*** DATA TO EXAMINE ***

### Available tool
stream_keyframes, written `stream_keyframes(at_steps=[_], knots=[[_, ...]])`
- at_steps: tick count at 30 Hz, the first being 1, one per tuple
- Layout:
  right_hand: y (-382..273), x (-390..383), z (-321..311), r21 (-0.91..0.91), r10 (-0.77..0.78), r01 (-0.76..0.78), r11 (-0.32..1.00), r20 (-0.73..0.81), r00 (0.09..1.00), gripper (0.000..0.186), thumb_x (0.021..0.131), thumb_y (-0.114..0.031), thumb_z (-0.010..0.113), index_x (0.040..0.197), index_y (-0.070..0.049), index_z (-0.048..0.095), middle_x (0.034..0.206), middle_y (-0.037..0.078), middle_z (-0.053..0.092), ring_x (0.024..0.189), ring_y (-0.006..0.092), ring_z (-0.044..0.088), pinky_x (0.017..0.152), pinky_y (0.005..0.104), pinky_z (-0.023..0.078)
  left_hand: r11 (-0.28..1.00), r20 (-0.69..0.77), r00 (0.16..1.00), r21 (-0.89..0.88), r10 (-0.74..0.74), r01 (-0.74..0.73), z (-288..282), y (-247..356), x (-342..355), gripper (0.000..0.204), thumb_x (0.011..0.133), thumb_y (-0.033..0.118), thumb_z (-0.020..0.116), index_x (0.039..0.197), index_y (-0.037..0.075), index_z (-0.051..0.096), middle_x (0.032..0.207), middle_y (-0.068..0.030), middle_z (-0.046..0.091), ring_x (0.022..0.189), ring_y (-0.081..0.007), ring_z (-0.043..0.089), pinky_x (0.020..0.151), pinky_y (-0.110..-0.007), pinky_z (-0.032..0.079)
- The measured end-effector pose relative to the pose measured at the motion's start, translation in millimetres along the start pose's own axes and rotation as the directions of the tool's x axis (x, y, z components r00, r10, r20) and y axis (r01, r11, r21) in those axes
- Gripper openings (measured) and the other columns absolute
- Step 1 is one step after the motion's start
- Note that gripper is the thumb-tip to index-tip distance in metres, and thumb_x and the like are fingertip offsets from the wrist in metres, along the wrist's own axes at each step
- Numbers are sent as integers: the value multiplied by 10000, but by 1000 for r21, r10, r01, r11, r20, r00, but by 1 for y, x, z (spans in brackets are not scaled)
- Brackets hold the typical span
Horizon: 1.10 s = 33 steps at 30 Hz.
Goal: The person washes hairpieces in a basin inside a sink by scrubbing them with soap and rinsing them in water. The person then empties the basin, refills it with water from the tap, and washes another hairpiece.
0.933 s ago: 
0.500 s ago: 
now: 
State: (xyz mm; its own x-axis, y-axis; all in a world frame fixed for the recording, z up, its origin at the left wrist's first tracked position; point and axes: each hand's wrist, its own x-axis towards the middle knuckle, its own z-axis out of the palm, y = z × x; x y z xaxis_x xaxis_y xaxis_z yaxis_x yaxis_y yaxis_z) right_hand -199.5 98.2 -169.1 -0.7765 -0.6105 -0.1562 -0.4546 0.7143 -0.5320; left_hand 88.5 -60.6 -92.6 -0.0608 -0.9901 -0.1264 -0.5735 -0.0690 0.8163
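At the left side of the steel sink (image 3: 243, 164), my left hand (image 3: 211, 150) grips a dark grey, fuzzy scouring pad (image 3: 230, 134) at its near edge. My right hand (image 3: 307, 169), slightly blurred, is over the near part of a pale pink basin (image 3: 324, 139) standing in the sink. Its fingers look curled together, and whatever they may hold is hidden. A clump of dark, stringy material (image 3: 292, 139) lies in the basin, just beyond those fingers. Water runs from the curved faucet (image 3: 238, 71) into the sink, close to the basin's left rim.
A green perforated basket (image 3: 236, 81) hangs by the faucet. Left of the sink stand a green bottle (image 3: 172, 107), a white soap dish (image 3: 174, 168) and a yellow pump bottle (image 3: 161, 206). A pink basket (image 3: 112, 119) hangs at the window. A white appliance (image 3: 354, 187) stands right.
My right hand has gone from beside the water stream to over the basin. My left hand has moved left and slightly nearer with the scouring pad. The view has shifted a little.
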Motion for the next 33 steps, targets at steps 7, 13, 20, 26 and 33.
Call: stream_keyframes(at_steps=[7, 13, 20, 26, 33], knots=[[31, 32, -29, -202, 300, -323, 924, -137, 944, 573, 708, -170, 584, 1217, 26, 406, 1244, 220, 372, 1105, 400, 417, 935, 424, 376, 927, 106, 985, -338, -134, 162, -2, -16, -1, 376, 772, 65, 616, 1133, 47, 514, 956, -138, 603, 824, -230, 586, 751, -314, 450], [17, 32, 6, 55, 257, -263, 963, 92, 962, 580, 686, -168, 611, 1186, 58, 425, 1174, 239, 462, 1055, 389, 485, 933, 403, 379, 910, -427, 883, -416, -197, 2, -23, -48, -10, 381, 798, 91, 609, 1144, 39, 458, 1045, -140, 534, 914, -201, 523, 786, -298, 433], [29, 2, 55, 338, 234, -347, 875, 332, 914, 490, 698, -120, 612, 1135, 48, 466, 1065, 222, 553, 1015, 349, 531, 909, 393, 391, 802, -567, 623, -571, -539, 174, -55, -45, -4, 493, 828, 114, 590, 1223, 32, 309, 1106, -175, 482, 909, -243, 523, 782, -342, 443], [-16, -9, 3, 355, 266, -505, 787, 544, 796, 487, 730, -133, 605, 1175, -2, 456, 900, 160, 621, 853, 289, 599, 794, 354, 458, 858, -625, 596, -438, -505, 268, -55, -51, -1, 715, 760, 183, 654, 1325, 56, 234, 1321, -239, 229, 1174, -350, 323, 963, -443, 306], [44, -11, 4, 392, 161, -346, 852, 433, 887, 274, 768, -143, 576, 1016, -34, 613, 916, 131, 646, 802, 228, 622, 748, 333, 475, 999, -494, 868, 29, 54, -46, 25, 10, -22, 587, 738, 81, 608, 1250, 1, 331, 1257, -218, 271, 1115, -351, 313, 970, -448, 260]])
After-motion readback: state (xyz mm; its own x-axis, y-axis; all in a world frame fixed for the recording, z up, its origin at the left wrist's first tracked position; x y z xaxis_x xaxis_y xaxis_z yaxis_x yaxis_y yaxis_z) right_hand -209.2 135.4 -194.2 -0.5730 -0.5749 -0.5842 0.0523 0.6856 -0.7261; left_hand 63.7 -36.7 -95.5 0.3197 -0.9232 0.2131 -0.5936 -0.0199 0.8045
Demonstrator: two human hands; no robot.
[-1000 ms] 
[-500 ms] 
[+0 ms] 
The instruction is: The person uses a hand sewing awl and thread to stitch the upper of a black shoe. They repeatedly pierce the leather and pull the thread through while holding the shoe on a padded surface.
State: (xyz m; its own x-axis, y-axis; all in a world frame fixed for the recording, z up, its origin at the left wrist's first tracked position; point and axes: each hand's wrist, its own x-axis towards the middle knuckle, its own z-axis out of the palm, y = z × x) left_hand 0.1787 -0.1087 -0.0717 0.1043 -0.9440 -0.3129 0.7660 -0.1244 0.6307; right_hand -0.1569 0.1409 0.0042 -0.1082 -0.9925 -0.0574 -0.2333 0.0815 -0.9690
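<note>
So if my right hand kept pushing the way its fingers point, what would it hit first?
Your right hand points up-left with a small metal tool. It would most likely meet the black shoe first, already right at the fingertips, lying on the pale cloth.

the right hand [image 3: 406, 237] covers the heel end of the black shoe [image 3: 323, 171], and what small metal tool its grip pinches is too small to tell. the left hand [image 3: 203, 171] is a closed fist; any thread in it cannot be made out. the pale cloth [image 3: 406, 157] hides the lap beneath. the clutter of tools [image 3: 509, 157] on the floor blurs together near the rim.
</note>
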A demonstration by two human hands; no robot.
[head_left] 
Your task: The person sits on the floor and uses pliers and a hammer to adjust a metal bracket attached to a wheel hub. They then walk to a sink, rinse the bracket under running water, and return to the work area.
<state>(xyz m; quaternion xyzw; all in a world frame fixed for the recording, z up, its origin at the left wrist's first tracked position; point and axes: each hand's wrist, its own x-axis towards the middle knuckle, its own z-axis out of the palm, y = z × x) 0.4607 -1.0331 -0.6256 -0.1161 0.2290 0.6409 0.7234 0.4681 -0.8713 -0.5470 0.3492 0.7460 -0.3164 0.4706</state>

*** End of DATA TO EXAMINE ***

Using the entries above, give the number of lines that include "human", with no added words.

2